§ **Requirement**:
Only a slice of the listing below is wanted. Retype the lines from the one containing "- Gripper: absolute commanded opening" through the one containing "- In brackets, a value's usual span", exactly, both ends included.

§ **Provided material**:
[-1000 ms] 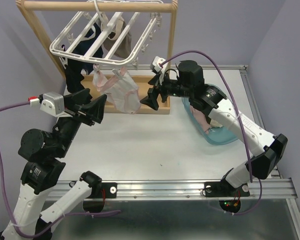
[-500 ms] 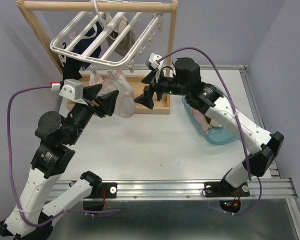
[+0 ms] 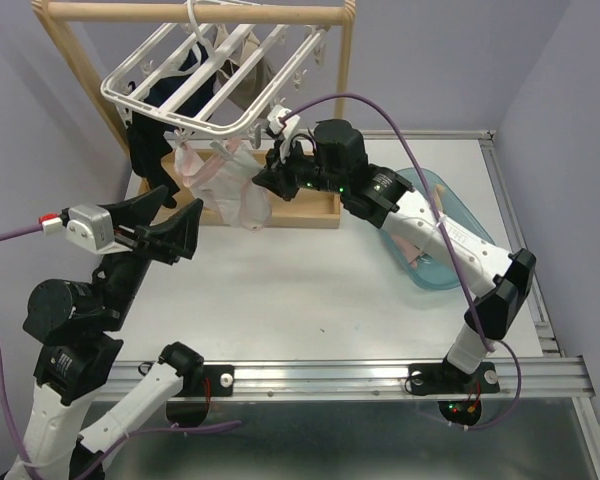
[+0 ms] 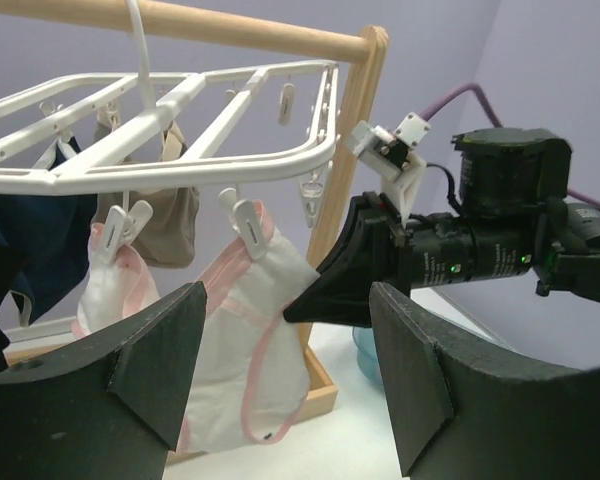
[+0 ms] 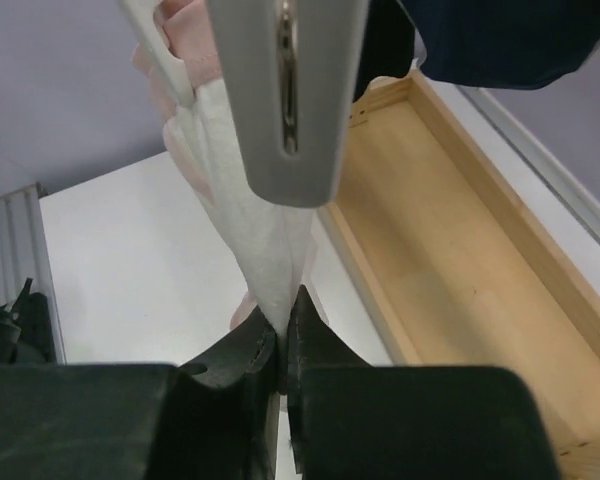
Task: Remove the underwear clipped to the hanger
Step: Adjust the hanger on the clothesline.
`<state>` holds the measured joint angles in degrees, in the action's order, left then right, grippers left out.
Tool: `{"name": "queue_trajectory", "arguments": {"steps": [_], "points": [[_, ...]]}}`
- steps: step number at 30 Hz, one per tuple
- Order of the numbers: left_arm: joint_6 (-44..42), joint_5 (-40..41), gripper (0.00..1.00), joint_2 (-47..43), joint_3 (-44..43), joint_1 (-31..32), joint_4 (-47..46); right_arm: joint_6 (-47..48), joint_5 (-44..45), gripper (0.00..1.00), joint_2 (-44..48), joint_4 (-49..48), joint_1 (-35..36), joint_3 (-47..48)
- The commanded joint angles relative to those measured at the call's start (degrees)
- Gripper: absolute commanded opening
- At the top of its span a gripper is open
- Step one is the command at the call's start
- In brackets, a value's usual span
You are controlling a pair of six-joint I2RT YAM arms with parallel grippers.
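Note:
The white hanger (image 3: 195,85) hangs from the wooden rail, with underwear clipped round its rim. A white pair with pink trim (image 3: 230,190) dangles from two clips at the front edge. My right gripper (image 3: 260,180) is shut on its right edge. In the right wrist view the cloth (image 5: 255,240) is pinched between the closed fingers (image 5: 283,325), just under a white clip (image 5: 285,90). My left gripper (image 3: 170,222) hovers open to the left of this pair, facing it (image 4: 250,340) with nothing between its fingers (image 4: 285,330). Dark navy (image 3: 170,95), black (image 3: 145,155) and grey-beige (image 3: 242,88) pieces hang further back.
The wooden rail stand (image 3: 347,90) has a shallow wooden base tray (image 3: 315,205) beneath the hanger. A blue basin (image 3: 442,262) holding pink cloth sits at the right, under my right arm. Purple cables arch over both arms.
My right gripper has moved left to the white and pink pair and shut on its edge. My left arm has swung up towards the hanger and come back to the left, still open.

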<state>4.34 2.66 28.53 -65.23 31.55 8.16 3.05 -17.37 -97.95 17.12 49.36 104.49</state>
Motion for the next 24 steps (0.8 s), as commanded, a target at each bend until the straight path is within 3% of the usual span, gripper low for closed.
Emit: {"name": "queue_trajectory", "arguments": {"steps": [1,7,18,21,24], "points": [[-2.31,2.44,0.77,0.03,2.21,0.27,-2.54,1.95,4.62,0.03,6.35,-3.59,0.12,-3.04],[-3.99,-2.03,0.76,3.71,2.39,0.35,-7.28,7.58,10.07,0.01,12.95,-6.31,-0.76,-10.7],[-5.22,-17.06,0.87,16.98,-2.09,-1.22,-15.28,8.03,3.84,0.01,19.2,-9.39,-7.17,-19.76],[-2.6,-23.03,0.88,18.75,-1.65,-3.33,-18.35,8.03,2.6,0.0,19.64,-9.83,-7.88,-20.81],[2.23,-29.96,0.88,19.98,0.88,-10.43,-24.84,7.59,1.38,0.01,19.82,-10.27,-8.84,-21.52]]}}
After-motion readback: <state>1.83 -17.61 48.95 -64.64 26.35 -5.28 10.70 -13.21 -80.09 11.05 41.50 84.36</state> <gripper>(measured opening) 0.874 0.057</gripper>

§ **Answer space**:
- Gripper: absolute commanded opening
- At the top of its span a gripper is open
- Step one is the command at the call's start
- In brackets, a value's usual span

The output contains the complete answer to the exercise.